● Problem requirements
Transcribe only the lines of the listing below from the one holding "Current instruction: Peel" through the one holding "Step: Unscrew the", inclusive, without any change.

● Supplied entries
━━━

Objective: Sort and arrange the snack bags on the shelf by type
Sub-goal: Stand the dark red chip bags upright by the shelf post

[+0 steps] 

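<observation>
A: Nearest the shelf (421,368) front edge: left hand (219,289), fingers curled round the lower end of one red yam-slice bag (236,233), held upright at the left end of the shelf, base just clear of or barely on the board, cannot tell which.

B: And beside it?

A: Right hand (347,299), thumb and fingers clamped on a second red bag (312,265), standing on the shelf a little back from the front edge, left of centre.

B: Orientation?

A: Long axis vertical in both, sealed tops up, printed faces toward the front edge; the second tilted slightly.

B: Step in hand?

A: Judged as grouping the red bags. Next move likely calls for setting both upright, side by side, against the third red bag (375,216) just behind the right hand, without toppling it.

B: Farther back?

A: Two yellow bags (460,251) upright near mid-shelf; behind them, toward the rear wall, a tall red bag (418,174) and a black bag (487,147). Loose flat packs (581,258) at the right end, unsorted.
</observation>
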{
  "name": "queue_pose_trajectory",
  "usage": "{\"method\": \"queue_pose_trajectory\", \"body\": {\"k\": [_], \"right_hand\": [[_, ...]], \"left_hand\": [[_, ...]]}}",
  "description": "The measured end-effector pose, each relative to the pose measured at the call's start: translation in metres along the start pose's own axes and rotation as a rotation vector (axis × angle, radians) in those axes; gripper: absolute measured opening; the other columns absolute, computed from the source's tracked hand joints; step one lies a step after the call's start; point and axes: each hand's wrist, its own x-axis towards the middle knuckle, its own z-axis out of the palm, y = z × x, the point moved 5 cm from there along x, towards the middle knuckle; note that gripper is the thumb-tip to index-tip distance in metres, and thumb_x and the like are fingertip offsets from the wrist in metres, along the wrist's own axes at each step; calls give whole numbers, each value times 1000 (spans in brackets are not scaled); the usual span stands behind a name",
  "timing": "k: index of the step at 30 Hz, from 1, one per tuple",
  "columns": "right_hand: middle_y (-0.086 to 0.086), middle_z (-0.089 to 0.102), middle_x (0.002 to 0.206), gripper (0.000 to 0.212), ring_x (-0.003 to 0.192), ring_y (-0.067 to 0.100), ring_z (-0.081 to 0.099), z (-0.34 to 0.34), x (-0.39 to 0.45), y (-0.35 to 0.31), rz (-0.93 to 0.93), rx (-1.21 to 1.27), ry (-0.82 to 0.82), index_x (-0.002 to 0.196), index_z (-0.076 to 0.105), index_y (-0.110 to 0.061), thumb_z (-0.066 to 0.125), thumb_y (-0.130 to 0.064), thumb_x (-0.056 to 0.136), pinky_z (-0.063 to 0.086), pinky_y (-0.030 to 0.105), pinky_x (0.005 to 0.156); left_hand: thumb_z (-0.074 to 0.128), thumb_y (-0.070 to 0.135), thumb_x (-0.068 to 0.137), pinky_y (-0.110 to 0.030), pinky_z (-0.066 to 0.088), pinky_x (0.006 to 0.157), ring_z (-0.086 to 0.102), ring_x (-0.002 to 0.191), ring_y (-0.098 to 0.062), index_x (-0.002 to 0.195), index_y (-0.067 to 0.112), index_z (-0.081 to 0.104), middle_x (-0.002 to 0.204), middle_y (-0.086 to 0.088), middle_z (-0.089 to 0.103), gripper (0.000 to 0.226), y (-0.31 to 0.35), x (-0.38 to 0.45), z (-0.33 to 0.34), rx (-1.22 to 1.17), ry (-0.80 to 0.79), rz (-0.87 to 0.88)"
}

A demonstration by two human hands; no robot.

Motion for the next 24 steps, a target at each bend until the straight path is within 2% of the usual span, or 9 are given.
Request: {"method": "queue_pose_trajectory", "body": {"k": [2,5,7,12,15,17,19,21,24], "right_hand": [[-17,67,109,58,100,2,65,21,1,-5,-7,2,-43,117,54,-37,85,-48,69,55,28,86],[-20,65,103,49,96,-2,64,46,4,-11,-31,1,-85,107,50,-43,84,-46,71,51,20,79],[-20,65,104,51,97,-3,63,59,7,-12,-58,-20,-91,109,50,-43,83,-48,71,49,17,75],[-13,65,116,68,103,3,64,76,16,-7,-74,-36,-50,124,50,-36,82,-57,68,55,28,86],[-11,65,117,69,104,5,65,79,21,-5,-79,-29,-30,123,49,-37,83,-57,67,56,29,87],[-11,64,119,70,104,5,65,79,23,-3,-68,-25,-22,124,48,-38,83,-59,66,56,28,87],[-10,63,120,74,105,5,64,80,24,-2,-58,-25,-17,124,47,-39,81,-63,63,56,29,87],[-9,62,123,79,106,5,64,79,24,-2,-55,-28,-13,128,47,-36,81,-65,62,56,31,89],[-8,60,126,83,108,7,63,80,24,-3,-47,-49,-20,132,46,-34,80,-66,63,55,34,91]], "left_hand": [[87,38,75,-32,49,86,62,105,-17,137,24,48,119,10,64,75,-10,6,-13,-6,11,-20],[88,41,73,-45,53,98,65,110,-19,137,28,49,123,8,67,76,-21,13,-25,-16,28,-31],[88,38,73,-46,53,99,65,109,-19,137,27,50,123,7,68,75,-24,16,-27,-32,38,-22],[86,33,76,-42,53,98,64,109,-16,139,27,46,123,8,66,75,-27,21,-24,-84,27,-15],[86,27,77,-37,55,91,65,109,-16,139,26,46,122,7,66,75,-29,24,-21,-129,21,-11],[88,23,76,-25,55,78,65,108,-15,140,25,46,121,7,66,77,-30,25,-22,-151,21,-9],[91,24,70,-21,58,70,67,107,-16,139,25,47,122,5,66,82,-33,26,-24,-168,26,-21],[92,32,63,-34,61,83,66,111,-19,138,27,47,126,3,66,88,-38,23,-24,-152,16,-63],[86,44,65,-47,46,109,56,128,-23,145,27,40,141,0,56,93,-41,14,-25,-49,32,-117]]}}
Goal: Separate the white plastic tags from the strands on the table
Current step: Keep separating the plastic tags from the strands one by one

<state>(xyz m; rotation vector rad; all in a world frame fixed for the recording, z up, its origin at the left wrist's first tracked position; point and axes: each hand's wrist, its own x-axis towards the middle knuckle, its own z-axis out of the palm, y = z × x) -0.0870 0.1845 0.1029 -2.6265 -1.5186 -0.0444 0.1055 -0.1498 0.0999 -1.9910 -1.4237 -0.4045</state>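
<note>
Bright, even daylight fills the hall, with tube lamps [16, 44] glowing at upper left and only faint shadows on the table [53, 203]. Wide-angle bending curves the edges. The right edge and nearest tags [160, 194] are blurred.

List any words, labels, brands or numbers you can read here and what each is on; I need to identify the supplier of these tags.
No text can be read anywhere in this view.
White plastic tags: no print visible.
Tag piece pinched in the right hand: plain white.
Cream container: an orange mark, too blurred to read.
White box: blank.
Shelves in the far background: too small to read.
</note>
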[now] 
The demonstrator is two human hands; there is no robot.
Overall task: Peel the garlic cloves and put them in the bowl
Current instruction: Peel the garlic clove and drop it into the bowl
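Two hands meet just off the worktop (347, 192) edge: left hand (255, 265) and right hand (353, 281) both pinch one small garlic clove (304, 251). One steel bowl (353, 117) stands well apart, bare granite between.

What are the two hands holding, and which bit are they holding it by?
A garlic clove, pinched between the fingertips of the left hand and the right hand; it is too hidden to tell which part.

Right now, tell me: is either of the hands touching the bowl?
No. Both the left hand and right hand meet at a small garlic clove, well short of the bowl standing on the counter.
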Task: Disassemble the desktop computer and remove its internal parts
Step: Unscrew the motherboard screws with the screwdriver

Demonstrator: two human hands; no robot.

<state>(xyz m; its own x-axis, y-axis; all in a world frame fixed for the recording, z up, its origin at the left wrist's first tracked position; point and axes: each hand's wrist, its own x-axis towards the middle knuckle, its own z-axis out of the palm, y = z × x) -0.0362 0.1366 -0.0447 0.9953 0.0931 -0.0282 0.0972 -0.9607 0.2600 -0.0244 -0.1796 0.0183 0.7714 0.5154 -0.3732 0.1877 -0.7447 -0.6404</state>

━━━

● Answer for the task
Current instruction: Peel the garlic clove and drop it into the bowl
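Two hands meet just off the worktop (347, 192) edge: left hand (255, 265) and right hand (353, 281) both pinch one small garlic clove (304, 251). One steel bowl (353, 117) stands well apart, bare granite between.

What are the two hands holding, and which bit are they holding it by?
A garlic clove, pinched between the fingertips of the left hand and the right hand; it is too hidden to tell which part.

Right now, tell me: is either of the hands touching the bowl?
No. Both the left hand and right hand meet at a small garlic clove, well short of the bowl standing on the counter.
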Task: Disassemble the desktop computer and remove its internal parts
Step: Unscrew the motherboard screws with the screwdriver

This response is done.